** Assignment **
When you transcribe the listing, keep each line exact and drop the pictures.

** Stored data **
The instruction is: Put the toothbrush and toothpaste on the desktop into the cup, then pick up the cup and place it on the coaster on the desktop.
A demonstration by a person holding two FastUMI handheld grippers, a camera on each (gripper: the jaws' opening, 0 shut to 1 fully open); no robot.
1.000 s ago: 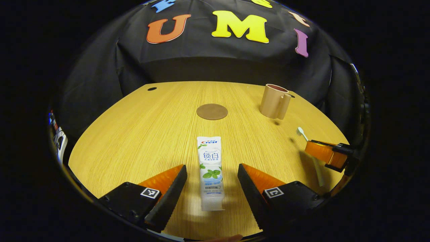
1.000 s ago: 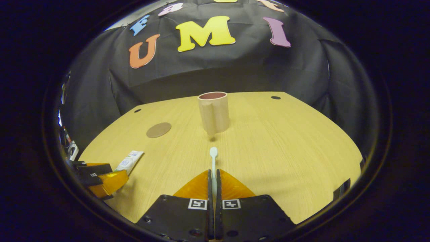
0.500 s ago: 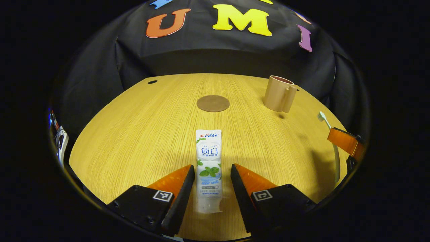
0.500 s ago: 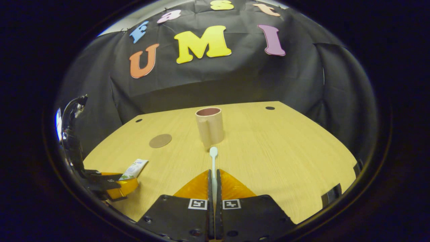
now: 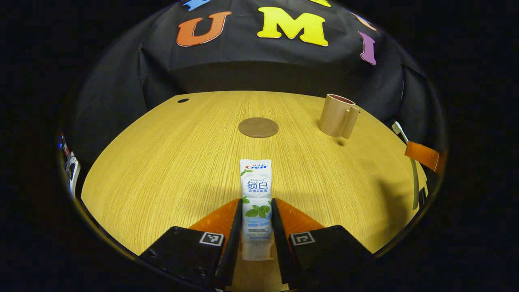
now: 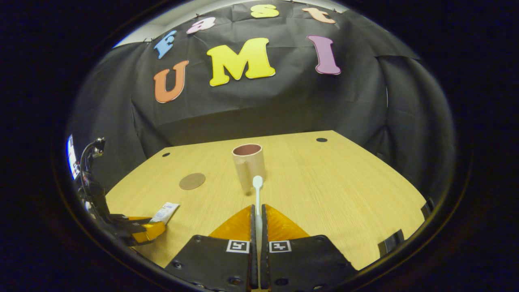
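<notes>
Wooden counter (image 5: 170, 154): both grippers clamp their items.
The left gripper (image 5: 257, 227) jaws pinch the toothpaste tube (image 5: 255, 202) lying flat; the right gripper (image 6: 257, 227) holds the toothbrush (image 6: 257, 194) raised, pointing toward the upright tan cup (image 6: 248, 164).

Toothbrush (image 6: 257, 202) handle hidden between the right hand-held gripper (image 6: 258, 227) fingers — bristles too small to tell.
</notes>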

** Task answer **
The instruction is: Put the toothbrush and toothpaste on the desktop into the cup, then pick up the cup and place it on the coaster on the desktop.
A demonstration by a person holding two FastUMI handheld grippers, a camera on each (gripper: the jaws' opening, 0 shut to 1 fully open); no robot.
1.000 s ago: 
1.000 s ago: 
0.500 s ago: 
0.500 s ago: 
now: 
now: 
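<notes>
Wooden counter (image 5: 170, 154): both grippers clamp their items.
The left gripper (image 5: 257, 227) jaws pinch the toothpaste tube (image 5: 255, 202) lying flat; the right gripper (image 6: 257, 227) holds the toothbrush (image 6: 257, 194) raised, pointing toward the upright tan cup (image 6: 248, 164).

Toothbrush (image 6: 257, 202) handle hidden between the right hand-held gripper (image 6: 258, 227) fingers — bristles too small to tell.
</notes>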

Nothing else is part of this output.